Southeastern remembers first African-American professor, Logan Carson
Lauren Pratt | November 05, 2018
On Nov. 3, Logan Carson, Southeastern Baptist Theological Seminary (SEBTS)’s first full-time African-American professor, passed away at the age of 86. Carson, who taught theology at SEBTS from 1994-2009, will be remembered for his vibrant zeal for life, love for teaching Scripture to his students and his humility in serving others.
Daniel Akin, president of SEBTS said, “The thing I remember most about Dr. Carson is that he said he didn’t want his sight back in this life because, ‘the first thing I want to see is Jesus’ face.’”
Carson was born in McDowell County in July of 1932 and suffered from blindness at birth due to mal-formed retinas. However, blindness did not stop Carson’s zeal in ministry and his love for the Lord. In 1955, Carson was pursuing his degree to become a constitutional attorney when he was called by God to change his educational endeavors to teach students the Scriptures.
Carson received his Bachelor of Arts in Bible and Social Science from Shaw University in Raleigh, North Carolina in May of 1957. In 1960, just three days after marrying his wife, Glenwood, he received his Bachelor of Divinity from Hartford Seminary Foundation in Connecticut. Twenty years later in May of 1980, the Graduate School of Drew University conferred on Carson a Doctor of Philosophy degree.
His students through the years have been impacted by the way he taught them to know and love Scripture and to honor the Lord through doing everything well for his glory. His motto was, “In Christ, strive for excellence.”
Doug Nalley, director of housing at SEBTS and a former student of Carson’s remembers how he would affectionately call his students, “tadpoles,” as they were not fully-developed theologians.
Nalley recalled a story Carson told his class of how he was going to be sent to make brooms after graduating high school, but Carson was determined to do more.
“They laughed at him initially, but then off he went to law school,” said Nalley. “Next was theology school. If they had their way, Dr. Carson would have spent his life making brooms. However, in God’s providence, God used this blind man to prepare untold numbers of students to fulfill the Great Commission and serve the church.”
During his time at SEBTS, Carson also served as pastor of Green-Bethel Baptist Church in Boiling Springs, North Carolina. Carson taught at a number of other schools, including as an instructor of religion at Montclair State College in New Jersey; a professor at Gardner-Webb College in Boiling Springs; and a Bible knowledge master at Waka Schools, Bui, Northeastern State, Nigeria, West Africa.
Carson’s ministerial positions included pastor of Olive Branch Baptist Church in Wake Forest, North Carolina; associate pastor of First Baptist Church, Jeffersontown, Kentucky; pastor of Webb First Baptist Church in Ellenboro, North Carolina; and pastor of Christ Community Baptist Church in Gastonia, North Carolina.

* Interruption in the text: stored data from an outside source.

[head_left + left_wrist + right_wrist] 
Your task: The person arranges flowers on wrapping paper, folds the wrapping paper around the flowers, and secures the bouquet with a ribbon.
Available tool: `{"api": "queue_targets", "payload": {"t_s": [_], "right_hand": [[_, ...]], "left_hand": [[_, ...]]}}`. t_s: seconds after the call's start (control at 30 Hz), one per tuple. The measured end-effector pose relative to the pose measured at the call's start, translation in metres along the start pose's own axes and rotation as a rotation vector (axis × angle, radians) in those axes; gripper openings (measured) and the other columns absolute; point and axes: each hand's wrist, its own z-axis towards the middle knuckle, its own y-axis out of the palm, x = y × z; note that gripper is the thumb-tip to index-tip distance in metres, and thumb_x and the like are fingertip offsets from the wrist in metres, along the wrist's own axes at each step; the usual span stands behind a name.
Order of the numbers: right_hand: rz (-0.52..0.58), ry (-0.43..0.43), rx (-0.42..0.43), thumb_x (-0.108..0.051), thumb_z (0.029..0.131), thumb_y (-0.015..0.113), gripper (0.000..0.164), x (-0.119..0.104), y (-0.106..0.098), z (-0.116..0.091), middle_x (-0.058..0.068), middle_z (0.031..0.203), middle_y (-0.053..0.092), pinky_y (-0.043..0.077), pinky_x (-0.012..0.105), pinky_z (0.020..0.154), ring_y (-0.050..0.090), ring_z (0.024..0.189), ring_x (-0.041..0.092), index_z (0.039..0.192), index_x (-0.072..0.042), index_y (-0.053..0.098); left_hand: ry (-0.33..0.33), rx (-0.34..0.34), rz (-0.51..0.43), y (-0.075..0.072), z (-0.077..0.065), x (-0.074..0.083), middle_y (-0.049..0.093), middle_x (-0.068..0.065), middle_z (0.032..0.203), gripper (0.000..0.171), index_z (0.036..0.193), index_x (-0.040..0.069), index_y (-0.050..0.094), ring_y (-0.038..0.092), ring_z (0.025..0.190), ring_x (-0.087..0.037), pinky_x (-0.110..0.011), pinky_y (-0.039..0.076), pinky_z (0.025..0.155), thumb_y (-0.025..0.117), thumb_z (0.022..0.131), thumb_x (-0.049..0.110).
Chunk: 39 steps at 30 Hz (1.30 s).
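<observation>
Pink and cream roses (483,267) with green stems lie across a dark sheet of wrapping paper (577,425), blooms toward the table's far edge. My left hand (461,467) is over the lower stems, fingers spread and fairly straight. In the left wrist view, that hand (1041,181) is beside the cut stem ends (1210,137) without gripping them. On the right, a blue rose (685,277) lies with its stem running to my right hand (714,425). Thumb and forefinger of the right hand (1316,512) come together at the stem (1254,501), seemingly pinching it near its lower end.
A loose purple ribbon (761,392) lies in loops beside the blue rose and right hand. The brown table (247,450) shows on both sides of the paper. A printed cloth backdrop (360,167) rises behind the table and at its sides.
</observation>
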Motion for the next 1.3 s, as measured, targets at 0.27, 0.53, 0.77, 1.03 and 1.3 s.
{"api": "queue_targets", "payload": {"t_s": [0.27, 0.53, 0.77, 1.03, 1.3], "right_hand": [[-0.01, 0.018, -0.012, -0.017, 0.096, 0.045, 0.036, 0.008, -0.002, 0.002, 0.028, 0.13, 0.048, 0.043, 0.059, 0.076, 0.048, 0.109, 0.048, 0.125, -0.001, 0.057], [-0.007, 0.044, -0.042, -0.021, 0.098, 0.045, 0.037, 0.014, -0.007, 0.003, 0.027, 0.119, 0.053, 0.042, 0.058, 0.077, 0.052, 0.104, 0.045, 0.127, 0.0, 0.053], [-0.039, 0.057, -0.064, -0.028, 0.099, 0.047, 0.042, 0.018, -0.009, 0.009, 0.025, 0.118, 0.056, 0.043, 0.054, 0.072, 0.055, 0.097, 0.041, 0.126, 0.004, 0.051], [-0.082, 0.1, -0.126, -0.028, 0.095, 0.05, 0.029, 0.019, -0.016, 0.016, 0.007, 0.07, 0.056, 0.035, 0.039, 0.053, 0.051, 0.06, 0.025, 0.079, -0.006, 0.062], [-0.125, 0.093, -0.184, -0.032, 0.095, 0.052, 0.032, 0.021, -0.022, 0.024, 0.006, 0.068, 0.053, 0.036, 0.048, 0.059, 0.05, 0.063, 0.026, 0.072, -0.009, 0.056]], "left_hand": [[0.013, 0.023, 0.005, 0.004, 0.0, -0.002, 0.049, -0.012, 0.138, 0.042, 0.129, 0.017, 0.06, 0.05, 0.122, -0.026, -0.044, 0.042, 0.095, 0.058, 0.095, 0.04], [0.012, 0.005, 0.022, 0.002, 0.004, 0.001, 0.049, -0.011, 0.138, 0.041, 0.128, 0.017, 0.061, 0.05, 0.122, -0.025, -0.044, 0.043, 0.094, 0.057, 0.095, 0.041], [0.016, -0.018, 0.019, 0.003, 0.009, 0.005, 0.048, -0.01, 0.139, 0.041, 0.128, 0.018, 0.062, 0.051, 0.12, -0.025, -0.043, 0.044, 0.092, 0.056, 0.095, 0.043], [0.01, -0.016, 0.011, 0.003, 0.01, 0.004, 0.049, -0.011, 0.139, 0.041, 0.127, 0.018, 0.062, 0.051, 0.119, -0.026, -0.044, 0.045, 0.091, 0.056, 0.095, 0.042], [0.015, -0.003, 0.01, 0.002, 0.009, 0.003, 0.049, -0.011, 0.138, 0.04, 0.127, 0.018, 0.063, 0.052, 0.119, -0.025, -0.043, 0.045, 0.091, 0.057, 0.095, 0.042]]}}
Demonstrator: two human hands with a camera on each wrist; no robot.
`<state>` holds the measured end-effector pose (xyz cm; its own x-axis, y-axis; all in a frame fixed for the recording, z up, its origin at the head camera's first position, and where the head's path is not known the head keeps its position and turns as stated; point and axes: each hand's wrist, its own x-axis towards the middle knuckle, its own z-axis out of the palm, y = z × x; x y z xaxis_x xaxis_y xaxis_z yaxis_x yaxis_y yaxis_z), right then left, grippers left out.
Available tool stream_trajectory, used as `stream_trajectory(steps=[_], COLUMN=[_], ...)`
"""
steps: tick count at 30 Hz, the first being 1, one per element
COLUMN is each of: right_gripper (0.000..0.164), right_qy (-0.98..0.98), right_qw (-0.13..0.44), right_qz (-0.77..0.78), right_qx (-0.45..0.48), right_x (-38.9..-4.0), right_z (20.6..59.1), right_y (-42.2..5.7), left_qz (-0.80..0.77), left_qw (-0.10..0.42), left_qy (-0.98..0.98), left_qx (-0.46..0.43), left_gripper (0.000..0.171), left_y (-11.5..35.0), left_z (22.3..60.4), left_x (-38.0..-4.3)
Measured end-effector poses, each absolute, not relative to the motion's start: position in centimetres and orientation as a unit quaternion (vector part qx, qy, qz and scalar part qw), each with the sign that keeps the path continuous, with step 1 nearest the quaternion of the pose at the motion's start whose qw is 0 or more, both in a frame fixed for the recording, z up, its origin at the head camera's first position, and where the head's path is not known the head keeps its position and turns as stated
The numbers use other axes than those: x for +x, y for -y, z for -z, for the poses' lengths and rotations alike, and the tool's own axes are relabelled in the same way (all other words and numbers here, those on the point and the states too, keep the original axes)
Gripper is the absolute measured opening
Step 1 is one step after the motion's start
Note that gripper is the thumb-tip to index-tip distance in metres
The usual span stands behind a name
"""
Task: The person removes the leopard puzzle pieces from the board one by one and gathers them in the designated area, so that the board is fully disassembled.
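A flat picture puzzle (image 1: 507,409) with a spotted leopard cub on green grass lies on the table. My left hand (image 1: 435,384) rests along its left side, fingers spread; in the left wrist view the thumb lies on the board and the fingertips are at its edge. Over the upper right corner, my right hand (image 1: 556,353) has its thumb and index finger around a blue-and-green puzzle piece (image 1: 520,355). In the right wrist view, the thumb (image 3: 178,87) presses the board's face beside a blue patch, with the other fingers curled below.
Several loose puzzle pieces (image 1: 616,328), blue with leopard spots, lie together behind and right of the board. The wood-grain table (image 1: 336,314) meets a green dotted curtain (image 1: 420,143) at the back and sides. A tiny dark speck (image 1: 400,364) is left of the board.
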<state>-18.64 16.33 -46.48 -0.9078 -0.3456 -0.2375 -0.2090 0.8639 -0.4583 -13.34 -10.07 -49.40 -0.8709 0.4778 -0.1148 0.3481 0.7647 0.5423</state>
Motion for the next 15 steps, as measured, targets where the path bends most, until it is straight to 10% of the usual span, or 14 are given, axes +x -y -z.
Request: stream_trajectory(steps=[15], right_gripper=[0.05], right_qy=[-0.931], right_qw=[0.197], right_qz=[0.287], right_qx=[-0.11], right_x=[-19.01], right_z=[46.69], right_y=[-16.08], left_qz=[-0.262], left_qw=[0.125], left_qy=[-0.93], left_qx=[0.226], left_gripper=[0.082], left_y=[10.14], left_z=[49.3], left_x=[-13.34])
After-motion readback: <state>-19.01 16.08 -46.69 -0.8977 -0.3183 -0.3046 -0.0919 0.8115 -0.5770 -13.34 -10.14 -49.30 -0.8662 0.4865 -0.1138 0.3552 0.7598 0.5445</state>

Throughout his educational journey, Carson was both an outstanding student and beloved professor. As a student, Carson graduated with high honors from Shaw University, received special commendation in receiving his master’s degree and maintained a 4.0 GPA during his Ph.D while also being rewarded with multiple fellowships.
During his time as SEBTS professor, Carson was awarded the Excellence in Teaching Award in 2003. He also has been listed twice in Who’s Who Among Students in American Colleges and Universities.
Wayne McDill, emeritus senior professor of preaching at SEBTS, was both a colleague and neighbor of Carson’s.
“I was on the faculty committee that interviewed Dr. Carson when he came for a preliminary visit to Southeastern,” said McDill. “My first impression was that he was so informed about almost any subject, and that he was spiritually sensitive.”
“I was struck with his genuine interest in students. I was in his office one time when a student came by. Dr. Carson immediately recognized him and asked about his situation. Then he prayed for him while we stood there together.”
Carson served in other capacities during his career as well, including as a music writer for a Kentucky newspaper called The American Baptist, parliamentarian for the Ebenezer Baptist Association and Garner-Webb College faculty meetings, moderator of the Gold Hill Missionary Baptist Association, a speaker and evangelist for revival services and a conference leader for multiple Winter Bible Studies.
Carson was preceded in death by his wife, Glenwood (whom he affectionately called “Pep”), and is survived by his two adult children Aaron and Tricia.
The funeral will be held at Southeastern’s Binkley Chapel on Monday, Nov. 12 at 1 p.m.